As a developer, it robs you of your growth and joy. As an architect, it robs you of your chance to make an impact… because developers are unlikely to actually do what you tell them.
I learned this from my customers. The most successful enterprise architects know how to detect great bets and work with the engineers and managers to help the rest of the organization adopt the new methods. You do it with workgroups, hackathons, office-hours, tech-talks, etc, etc.
It is an immensely satisfying way to work - you get to see many engineers grow and your decisions take root and take the organization to the next level.

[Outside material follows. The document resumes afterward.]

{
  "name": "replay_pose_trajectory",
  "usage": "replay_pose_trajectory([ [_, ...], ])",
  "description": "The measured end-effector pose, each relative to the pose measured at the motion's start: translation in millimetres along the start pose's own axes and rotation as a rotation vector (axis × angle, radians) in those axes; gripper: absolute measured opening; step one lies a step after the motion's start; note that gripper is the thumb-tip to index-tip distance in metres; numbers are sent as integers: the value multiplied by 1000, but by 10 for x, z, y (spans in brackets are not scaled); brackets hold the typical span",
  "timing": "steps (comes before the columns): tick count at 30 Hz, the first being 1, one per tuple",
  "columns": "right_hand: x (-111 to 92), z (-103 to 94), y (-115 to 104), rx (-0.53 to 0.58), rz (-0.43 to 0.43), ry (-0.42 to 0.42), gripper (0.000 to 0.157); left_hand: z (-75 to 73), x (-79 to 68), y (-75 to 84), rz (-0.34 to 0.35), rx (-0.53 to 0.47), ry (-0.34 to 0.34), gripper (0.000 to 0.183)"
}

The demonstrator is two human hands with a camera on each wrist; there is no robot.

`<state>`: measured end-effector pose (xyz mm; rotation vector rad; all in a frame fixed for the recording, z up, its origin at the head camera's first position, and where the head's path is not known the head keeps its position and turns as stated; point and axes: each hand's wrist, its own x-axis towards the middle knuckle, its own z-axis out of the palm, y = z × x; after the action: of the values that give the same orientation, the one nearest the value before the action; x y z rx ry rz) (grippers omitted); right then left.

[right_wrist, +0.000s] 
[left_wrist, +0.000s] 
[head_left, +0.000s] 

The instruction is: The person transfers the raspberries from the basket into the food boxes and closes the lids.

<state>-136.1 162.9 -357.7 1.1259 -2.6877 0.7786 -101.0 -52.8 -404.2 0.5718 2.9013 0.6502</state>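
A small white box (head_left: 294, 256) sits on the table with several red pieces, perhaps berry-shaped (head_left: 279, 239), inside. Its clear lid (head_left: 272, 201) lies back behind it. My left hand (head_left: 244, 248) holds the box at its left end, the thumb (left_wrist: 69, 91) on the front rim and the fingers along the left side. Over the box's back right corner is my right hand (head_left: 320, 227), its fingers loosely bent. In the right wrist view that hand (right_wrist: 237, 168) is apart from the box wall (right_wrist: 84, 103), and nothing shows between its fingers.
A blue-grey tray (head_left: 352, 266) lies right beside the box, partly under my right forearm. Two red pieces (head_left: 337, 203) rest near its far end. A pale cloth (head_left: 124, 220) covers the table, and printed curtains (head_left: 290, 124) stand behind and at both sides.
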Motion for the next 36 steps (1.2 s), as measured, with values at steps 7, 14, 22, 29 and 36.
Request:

Lyft had a great talk at Qcon NYC couple of years back on how they migrated from REST to GRPC, and the main challenges were getting company-wide participation – and they wrote many tools, including a legendary proxy to help gradually increase comfort level with the new technology.
And please don’t tell me “Oh, this is Lyft. We can never do it here” because…
From “We know almost nothing and call a vendor for everything” through “We know lots, do almost everything alone and also have a deep expert on retainer” all the way to “We employ 2+ committers on the project”.
Remember that being an architect is all about changing how you think and approach problems, changing how others work and changing entire organizations.
This is your job. Assess capacity for risk. Small organizations can feel bolder. Large organizations sometimes prefer to play it safe, and other times want to use their resources to do very bold things. Assess what matters to the business. Find the best solutions from large teams of engineers - and with sure hand, steer the organization in the right direction at the right speed.
This can be a very benign lie. Agile manifesto has very reasonable ideas like “value people” and “value working software”. Why would anyone lie about something so reasonable?
There is a wonderful document called “the half-arsed agile manifesto”.https://www.halfarsedagilemanifesto.org/
I learned a lot preparing this presentation. Thank you for the opportunity to learn and share.